GIVEN RECORDS below:

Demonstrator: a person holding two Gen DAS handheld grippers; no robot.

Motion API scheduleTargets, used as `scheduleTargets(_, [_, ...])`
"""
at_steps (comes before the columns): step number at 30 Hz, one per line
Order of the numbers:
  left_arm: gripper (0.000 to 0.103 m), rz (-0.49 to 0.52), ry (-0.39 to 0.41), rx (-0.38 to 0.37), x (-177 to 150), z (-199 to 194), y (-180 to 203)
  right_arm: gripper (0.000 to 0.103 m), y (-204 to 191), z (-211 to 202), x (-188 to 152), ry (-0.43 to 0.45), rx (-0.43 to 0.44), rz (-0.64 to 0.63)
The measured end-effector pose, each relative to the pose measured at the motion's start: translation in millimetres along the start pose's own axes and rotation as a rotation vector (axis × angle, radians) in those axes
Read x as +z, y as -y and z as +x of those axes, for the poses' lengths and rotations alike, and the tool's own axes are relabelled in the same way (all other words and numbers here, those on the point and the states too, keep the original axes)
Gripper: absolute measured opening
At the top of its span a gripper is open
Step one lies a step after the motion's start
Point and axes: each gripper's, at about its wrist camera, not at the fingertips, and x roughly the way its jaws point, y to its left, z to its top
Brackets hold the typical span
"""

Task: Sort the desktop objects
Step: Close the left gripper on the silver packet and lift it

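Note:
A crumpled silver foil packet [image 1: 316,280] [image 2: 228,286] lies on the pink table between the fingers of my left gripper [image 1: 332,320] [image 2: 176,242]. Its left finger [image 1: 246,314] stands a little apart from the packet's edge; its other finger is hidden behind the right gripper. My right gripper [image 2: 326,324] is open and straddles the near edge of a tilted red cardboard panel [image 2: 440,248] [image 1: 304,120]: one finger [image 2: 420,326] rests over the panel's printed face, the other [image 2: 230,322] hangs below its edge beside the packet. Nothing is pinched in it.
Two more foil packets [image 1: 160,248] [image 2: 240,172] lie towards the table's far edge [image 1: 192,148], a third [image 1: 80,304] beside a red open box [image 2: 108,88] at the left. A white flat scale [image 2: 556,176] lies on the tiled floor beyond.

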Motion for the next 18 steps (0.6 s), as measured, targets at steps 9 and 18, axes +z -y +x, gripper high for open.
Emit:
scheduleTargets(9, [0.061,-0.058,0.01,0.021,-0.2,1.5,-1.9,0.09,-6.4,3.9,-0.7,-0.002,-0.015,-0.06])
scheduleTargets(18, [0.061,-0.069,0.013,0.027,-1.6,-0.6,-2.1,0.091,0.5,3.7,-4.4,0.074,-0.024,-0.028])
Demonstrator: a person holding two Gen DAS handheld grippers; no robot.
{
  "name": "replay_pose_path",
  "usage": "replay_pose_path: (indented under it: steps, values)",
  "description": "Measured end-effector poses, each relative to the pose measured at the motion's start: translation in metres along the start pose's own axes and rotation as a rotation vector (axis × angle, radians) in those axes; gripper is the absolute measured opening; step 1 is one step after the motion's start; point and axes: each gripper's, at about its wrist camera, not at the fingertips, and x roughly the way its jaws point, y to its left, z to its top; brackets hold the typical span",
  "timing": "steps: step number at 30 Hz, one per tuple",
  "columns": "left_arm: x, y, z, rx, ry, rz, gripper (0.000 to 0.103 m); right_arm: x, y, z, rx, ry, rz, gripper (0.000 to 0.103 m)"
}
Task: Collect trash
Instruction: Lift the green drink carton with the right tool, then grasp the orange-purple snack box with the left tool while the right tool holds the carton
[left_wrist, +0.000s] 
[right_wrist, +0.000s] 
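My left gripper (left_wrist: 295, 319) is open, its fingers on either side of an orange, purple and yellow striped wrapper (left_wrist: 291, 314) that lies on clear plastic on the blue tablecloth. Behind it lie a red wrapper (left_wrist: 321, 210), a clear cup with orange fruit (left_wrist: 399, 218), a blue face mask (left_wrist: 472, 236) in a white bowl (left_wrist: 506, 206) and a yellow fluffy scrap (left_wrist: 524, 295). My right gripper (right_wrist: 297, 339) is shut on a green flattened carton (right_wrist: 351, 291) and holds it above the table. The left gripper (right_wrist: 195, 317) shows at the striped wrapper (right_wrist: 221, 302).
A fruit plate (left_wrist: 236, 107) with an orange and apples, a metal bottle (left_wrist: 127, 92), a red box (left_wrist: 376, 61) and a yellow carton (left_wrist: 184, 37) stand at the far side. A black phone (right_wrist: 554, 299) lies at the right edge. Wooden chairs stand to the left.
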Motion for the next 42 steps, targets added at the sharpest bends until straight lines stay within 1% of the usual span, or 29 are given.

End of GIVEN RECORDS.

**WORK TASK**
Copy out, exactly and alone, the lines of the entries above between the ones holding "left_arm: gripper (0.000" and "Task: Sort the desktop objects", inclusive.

**REPLY TO THE TASK**
  left_arm: gripper (0.000 to 0.103 m), rz (-0.49 to 0.52), ry (-0.39 to 0.41), rx (-0.38 to 0.37), x (-177 to 150), z (-199 to 194), y (-180 to 203)
  right_arm: gripper (0.000 to 0.103 m), y (-204 to 191), z (-211 to 202), x (-188 to 152), ry (-0.43 to 0.45), rx (-0.43 to 0.44), rz (-0.64 to 0.63)
The measured end-effector pose, each relative to the pose measured at the motion's start: translation in millimetres along the start pose's own axes and rotation as a rotation vector (axis × angle, radians) in those axes
Read x as +z, y as -y and z as +x of those axes, for the poses' lengths and rotations alike, and the tool's own axes are relabelled in the same way (all other words and numbers here, those on the point and the states too, keep the original axes)
Gripper: absolute measured opening
At the top of its span a gripper is open
Step one lies a step after the motion's start
Point and axes: each gripper's, at about its wrist camera, not at the fingertips, and x roughly the way its jaws point, y to its left, z to its top
Brackets hold the typical span
"""

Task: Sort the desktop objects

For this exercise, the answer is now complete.